Die Geschäfte der Deutsche Börse Group liefen im dritten Quartal trotz mauer Sommermonate insgesamt etwas besser als von Analysten erwartet: ein leichter Umsatzanstieg von einem Prozent auf 504,3 Mio. Euro und der strenge Sparkurs ließen das operative Ergebnis (Ebit) vor Restrukturierungsaufwendungen um sieben Prozent auf 257,4 Mio. Euro steigen. Der bereinigte Überschuss kletterte um neun Prozent auf 171 Mio. Euro.

Analysten hatten lediglich mit einem Umsatz von 502 Mio. Euro gerechnet. Beim bereinigten Ebit hatten sie 240 Mio. Euro erwartet, beim Überschuss 139 Mio. Euro. Die Erholung der Weltwirtschaft habe die Volumina an den Kassa- und Terminmärkten trotz der weniger starken Kursschwankungen leicht steigen lassen, betonte die Börse. Allerdings schwächte sich die Dynamik im Vergleich zum lebhafteren zweiten Quartal wieder ab.

Wenig rosig sieht es weiterhin im US-Geschäft aus.

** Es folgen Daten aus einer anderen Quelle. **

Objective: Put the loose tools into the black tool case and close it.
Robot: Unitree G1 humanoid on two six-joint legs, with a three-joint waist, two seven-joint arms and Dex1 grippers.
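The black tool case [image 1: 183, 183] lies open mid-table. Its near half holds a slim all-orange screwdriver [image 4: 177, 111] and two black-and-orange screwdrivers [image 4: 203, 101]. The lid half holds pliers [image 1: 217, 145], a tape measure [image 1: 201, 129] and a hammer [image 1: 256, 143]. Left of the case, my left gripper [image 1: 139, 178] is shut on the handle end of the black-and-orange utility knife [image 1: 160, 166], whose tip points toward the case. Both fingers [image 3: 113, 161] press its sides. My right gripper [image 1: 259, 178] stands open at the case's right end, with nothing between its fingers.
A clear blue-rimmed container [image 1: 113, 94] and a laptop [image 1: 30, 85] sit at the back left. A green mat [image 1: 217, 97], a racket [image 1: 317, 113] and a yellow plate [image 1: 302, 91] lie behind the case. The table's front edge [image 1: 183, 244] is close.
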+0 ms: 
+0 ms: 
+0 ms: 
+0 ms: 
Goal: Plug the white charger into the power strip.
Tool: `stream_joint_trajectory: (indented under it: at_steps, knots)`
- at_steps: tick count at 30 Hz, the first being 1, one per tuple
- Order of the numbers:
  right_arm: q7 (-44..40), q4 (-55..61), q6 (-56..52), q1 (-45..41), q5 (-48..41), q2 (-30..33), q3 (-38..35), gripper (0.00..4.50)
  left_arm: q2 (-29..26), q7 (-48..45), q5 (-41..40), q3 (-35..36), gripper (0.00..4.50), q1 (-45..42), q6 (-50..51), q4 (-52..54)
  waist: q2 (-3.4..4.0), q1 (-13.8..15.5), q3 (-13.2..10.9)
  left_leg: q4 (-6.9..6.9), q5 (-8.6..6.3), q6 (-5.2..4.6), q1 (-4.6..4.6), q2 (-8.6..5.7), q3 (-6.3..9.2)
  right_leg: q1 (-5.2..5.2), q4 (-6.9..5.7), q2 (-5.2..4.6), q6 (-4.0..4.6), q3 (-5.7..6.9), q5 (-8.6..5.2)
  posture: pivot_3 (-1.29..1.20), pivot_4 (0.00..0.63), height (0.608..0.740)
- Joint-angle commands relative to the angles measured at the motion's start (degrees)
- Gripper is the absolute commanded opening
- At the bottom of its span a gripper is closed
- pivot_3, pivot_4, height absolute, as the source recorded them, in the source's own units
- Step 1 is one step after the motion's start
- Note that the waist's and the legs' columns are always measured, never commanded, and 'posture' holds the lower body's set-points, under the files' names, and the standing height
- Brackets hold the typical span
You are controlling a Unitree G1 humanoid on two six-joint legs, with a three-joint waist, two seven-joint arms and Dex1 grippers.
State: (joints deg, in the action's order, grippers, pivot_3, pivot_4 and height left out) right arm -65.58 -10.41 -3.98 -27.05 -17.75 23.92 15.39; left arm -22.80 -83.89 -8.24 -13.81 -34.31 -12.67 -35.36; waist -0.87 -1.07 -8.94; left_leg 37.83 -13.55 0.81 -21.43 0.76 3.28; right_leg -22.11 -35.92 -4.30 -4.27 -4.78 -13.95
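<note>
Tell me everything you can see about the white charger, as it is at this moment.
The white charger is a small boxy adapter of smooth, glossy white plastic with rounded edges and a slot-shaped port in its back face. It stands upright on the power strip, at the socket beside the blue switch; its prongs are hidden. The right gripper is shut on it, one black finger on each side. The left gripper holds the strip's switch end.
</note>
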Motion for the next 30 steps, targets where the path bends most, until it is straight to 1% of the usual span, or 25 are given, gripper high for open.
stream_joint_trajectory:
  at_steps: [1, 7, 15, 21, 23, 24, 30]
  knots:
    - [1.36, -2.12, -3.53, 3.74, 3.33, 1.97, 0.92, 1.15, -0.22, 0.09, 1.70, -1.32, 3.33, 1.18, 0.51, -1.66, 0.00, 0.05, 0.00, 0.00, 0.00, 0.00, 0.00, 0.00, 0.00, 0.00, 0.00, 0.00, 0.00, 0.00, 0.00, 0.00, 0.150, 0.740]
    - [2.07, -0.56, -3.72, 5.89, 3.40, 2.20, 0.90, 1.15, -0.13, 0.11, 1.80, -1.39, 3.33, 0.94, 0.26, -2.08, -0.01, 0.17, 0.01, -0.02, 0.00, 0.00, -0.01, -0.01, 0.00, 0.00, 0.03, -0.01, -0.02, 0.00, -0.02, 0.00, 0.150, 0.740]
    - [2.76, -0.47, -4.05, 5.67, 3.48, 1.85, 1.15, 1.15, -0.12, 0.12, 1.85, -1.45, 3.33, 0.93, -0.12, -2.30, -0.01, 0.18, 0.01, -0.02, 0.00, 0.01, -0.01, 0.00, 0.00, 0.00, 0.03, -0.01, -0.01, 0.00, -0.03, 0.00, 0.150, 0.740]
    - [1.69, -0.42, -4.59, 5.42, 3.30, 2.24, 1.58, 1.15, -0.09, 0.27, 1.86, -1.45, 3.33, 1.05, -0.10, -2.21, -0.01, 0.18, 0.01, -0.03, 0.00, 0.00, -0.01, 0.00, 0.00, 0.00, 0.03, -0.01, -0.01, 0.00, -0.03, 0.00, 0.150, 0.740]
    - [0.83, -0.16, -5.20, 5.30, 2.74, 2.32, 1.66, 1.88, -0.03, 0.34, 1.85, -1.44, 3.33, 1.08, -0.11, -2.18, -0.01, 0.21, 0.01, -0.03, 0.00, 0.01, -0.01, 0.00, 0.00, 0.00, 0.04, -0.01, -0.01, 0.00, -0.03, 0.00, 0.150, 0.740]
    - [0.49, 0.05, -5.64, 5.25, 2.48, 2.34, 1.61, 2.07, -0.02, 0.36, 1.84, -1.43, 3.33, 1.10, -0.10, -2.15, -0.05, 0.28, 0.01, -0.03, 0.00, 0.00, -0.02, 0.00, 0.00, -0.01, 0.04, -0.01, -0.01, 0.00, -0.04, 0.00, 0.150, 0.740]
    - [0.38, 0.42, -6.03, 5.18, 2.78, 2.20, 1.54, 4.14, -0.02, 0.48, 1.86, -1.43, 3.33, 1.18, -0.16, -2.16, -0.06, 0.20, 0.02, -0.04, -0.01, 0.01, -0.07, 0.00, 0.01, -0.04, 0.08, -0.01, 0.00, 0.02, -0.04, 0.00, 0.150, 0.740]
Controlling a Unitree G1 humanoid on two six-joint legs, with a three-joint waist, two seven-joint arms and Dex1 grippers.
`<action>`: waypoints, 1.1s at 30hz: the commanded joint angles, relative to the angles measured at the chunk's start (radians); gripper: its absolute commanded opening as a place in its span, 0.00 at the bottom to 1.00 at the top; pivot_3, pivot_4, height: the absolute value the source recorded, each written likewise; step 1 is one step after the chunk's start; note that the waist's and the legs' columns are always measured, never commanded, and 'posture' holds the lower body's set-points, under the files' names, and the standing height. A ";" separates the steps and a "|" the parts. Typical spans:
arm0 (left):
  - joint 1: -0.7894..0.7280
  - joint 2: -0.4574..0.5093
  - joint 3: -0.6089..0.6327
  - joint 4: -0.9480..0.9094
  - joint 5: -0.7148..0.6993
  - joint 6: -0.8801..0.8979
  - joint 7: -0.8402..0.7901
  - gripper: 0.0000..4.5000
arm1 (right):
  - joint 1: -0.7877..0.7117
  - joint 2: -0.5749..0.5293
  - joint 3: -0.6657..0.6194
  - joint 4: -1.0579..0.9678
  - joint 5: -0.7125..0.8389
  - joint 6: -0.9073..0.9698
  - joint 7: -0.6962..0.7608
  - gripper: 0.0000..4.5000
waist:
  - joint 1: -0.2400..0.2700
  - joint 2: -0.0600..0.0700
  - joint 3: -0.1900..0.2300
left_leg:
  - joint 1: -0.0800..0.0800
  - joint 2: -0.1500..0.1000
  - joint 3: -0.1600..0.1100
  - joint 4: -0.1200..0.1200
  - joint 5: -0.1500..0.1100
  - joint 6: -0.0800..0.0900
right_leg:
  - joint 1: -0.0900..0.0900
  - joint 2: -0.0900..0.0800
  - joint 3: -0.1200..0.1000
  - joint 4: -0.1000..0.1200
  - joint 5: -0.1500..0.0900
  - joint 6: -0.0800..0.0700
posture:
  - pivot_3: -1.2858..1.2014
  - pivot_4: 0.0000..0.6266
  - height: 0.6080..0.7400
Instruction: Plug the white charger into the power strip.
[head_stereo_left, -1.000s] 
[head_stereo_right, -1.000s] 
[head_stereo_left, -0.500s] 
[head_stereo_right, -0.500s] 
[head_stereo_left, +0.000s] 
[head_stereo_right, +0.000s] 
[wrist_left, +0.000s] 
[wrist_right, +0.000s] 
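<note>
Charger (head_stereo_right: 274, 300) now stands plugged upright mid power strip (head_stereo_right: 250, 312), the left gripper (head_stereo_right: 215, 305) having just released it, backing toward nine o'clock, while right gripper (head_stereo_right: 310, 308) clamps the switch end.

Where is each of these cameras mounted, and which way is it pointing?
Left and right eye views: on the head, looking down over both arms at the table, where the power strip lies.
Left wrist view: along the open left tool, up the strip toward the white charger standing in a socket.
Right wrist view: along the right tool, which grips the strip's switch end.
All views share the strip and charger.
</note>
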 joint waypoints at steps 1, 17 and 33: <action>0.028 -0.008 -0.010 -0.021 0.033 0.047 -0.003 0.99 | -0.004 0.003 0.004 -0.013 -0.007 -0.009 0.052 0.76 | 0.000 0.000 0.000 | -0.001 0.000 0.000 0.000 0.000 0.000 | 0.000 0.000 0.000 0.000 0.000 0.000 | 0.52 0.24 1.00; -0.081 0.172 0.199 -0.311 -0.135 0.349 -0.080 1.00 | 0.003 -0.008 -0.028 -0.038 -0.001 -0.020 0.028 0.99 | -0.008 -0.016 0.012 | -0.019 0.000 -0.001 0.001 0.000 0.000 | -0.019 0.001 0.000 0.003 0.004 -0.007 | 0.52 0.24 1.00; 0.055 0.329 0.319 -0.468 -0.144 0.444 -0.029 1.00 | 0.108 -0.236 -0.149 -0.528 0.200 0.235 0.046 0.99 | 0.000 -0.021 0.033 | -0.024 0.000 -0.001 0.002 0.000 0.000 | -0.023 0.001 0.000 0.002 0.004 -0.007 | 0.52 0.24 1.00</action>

Die Handelsvolumina an der International Securities Exchange (ISE) sanken im dritten Quartal um 36 Prozent. Als Gründe für die Misere nannte die Börse unter anderem regulatorische Hindernisse. Die mit der Terminbörse Eurex zusammengefasste ISE, der einzige größere Zukauf der vergangenen Jahre der Deutschen Börse, verliert schon seit längerem Marktanteile an Konkurrenten wie Nasdaq OMX, Nyse Euronext und CBOE. Sie graben der ISE mit Gebührensenkungen immer weiter das Wasser ab.

Bereits im Schlussquartal 2009 war der Börsenbetreiber wegen der Abschreibung auf die ISE in Höhe von 420 Mio. Euro erstmals in seiner Firmengeschichte in die roten Zahlen gerutscht. Daraufhin legte die Deutsche Börse ein Sparprogramm mit Stellenabbau auf. Das kostete allerdings weniger als gedacht. Deshalb senkte die Börse erneut ihre Prognose für die Kosten in 2010 und rechnet nun mit 1,15 Mrd. Euro - das sind rund 60 Mio. Euro weniger als bislang gedacht. Einige für 2011 geplante Sparmaßnahmen könnten bereits in diesem Jahr umgesetzt werden, hieß es.